Material for the task:
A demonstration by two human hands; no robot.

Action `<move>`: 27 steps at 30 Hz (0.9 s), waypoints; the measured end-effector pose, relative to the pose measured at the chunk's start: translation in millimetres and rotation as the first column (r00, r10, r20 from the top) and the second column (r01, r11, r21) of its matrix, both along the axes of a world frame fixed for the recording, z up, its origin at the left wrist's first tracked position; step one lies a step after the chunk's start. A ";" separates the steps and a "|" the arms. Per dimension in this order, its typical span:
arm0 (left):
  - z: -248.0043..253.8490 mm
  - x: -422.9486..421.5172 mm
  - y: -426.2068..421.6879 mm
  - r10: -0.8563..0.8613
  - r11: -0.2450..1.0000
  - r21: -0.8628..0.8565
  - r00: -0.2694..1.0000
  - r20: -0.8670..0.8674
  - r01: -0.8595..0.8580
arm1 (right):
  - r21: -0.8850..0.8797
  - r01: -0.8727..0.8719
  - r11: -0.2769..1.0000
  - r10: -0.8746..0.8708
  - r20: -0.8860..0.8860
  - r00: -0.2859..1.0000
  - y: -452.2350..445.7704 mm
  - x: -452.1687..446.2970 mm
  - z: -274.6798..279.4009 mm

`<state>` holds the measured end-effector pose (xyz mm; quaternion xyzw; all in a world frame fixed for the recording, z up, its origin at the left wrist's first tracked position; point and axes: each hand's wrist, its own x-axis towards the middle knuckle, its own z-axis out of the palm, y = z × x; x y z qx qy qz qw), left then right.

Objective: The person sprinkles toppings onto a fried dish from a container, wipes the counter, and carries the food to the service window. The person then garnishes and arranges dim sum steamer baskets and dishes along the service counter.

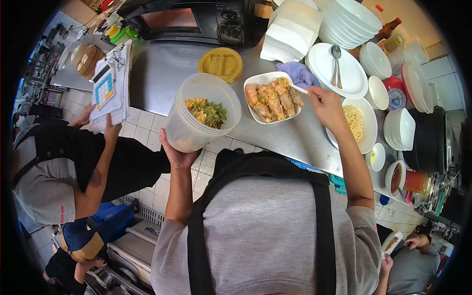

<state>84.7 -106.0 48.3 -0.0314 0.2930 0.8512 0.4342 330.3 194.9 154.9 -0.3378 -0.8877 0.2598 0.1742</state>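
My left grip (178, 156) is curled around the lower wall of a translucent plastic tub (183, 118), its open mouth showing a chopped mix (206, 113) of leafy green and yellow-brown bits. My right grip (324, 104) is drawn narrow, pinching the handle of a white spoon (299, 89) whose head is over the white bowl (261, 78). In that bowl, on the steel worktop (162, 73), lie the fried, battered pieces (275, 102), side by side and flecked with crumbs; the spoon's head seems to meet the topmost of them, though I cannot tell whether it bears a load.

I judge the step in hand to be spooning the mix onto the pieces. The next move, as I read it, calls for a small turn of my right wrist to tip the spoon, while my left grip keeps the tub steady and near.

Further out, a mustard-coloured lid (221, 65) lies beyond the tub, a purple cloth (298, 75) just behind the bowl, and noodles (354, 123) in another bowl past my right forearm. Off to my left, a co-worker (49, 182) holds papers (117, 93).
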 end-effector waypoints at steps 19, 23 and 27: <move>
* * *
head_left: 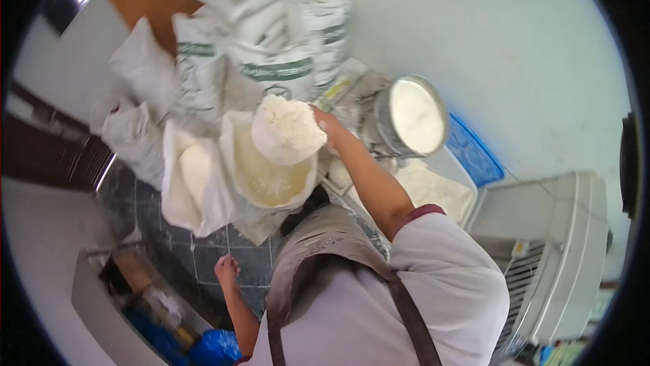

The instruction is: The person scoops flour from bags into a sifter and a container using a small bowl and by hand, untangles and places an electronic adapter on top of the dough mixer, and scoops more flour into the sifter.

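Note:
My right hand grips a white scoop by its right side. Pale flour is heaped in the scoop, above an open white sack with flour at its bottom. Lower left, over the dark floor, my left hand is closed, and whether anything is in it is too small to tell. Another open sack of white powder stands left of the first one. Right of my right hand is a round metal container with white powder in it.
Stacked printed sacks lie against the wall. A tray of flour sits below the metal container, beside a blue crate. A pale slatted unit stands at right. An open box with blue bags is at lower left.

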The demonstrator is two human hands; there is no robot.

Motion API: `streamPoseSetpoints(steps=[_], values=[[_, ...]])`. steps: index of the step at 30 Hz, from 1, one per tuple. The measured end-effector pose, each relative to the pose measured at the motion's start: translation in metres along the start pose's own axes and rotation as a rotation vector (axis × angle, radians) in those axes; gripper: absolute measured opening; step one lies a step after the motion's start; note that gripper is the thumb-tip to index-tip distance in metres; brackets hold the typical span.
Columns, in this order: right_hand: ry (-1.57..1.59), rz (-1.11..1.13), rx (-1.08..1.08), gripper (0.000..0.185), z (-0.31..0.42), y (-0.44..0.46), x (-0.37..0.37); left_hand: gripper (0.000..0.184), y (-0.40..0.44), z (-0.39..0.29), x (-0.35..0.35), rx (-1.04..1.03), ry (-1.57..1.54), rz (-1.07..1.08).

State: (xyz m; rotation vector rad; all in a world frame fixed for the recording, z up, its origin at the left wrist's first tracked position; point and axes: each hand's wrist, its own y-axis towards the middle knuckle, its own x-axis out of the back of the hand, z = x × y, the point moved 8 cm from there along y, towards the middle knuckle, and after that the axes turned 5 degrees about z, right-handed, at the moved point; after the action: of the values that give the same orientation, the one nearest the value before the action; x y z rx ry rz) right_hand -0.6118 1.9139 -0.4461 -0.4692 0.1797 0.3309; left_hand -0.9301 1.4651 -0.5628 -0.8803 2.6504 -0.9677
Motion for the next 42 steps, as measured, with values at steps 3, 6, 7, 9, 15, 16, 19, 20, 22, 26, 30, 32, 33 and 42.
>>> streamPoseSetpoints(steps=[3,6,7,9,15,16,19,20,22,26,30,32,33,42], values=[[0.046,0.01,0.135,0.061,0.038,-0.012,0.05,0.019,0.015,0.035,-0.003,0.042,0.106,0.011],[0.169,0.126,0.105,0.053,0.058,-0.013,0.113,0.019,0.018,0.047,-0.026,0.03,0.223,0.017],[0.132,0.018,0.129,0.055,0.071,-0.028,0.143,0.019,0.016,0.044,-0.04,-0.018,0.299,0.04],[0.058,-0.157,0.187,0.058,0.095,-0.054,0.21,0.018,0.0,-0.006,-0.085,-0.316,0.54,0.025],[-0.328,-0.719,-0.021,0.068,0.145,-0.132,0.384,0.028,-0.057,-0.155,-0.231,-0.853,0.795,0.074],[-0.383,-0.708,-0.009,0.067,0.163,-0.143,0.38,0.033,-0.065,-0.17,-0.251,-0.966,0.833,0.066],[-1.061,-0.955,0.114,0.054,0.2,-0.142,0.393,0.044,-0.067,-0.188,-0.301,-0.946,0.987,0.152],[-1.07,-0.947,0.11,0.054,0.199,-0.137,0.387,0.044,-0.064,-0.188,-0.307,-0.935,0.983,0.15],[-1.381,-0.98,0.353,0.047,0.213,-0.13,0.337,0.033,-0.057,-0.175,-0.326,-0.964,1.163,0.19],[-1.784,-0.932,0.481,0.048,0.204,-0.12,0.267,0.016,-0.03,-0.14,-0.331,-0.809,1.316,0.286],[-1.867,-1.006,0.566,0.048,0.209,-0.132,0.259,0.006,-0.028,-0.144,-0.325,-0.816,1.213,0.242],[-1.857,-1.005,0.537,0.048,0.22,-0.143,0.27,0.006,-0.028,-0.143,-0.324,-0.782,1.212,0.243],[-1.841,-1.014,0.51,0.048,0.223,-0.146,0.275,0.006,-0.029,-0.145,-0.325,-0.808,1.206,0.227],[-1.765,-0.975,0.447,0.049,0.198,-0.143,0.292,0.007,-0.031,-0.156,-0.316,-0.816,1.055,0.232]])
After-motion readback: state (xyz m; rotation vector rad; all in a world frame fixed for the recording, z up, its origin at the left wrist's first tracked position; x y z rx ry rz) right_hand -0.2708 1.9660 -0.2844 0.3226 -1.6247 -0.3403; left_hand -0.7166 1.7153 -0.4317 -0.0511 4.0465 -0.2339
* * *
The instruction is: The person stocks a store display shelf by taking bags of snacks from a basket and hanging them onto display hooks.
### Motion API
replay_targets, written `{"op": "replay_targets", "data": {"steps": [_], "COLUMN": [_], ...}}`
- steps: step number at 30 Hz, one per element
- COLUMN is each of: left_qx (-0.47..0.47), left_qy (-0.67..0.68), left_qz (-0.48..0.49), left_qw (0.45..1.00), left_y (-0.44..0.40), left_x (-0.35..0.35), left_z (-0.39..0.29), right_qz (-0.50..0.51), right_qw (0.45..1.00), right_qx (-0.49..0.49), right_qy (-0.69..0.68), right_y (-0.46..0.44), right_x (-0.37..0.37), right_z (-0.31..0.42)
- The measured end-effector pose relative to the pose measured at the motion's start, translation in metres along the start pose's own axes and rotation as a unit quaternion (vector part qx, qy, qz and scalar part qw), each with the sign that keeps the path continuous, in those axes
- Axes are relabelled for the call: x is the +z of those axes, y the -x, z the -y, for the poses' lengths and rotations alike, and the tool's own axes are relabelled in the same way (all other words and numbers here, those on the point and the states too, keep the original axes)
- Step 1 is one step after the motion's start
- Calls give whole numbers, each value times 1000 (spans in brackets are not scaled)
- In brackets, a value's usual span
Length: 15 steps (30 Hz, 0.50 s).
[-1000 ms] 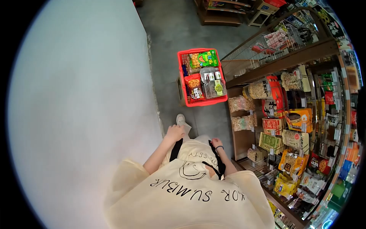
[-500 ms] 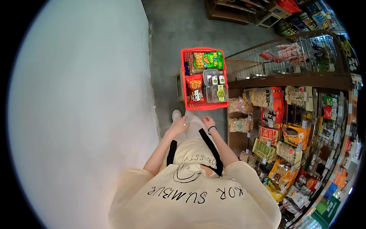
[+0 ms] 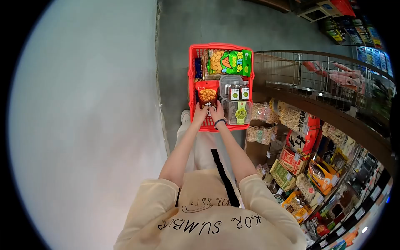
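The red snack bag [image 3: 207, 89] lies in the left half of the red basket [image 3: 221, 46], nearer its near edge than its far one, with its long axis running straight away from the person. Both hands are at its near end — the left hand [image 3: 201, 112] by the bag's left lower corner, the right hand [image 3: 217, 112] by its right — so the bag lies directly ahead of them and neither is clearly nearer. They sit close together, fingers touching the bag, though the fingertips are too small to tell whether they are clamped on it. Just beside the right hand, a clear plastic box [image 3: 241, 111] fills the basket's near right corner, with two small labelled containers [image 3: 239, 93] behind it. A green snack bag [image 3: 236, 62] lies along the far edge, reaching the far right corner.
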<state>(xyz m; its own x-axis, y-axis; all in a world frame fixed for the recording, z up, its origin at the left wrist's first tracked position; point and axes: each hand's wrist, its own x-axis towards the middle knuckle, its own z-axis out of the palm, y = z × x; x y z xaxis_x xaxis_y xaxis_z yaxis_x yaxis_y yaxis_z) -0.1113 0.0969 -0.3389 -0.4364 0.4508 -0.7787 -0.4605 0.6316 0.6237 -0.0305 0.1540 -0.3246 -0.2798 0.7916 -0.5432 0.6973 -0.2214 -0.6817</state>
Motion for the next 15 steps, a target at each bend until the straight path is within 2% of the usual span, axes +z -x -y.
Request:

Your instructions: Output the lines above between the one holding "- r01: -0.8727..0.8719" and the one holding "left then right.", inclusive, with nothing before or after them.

Response area:
  - r01: -0.8727..0.8719
  - r11: -0.2769..1.0000
  - r10: -0.8746..0.8708
  - r20: -0.8860..0.8860
  - r00: -0.2859..1.0000
  - y: -452.2350..445.7704 mm
  - x: -452.1687..446.2970 mm
  - z: -274.6798..279.4009 mm

`<state>` holds the measured end-effector pose (xyz mm; quaternion xyzw; all in a world frame fixed for the recording, z up, its origin at the left wrist's first tracked position; point and axes: each hand's wrist, its own x-axis towards the middle knuckle, its own z-axis out of the palm, y = z × x; x y z qx qy qz qw), left then right.

This output is now complete.